EXERCISE DESCRIPTION
Look below for the line with "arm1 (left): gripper", then give it again exactly, along with every line that comes after it, the final line included.

── DATA BLOCK

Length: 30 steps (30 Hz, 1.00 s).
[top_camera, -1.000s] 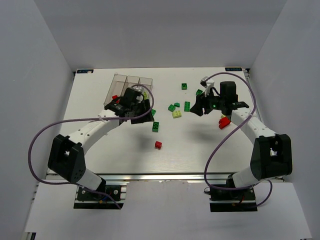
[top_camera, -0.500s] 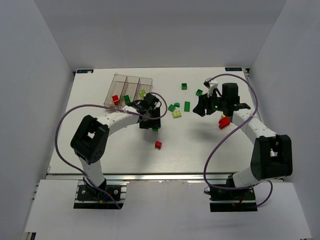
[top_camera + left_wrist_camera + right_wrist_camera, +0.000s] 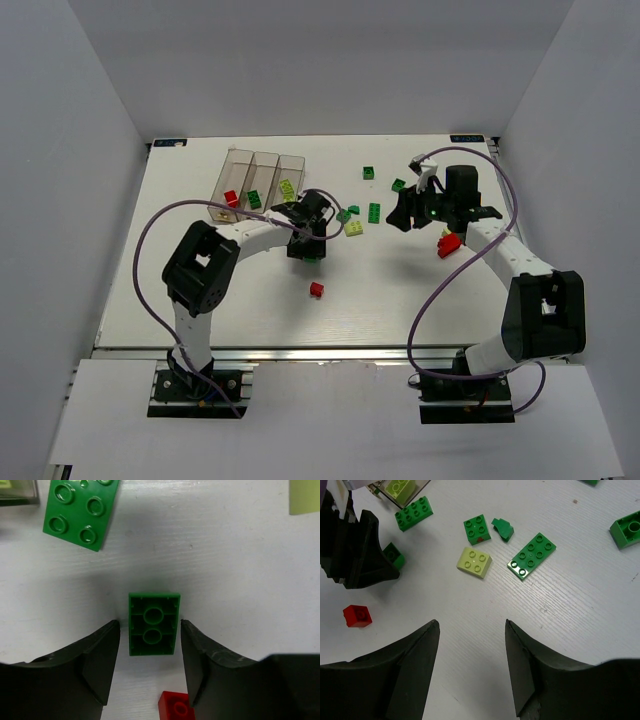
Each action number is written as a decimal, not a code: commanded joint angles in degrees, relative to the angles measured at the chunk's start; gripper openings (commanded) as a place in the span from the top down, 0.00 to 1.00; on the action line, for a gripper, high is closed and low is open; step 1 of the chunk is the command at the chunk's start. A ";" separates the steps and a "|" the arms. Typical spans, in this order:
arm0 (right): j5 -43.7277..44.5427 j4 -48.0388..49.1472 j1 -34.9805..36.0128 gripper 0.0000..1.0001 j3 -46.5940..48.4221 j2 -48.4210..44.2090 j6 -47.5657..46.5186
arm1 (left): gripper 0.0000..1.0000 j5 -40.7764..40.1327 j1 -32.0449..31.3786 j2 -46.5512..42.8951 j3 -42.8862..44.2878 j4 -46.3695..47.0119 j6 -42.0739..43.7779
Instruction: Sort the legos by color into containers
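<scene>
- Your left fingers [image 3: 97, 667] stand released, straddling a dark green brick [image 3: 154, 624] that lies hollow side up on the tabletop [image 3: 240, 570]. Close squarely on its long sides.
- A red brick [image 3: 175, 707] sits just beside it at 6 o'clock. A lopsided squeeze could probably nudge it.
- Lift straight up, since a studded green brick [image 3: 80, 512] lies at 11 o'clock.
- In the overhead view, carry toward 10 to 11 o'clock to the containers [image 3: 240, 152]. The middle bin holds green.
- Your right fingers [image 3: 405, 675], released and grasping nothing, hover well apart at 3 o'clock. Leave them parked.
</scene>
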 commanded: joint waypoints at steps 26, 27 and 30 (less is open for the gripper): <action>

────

THE COMPLETED TASK
arm1 (left): gripper 0.0000..1.0000 j5 -40.7764..40.1327 j1 -32.0449..31.3786 j2 -46.5512..42.8951 j3 -42.8862..44.2878 j4 -46.3695..47.0119 j6 -42.0739..43.7779
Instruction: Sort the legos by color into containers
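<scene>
- Your left fingers [image 3: 97, 667] stand released, straddling a dark green brick [image 3: 154, 624] that lies hollow side up on the tabletop [image 3: 240, 570]. Close squarely on its long sides.
- A red brick [image 3: 175, 707] sits just beside it at 6 o'clock. A lopsided squeeze could probably nudge it.
- Lift straight up, since a studded green brick [image 3: 80, 512] lies at 11 o'clock.
- In the overhead view, carry toward 10 to 11 o'clock to the containers [image 3: 240, 152]. The middle bin holds green.
- Your right fingers [image 3: 405, 675], released and grasping nothing, hover well apart at 3 o'clock. Leave them parked.
</scene>
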 commanded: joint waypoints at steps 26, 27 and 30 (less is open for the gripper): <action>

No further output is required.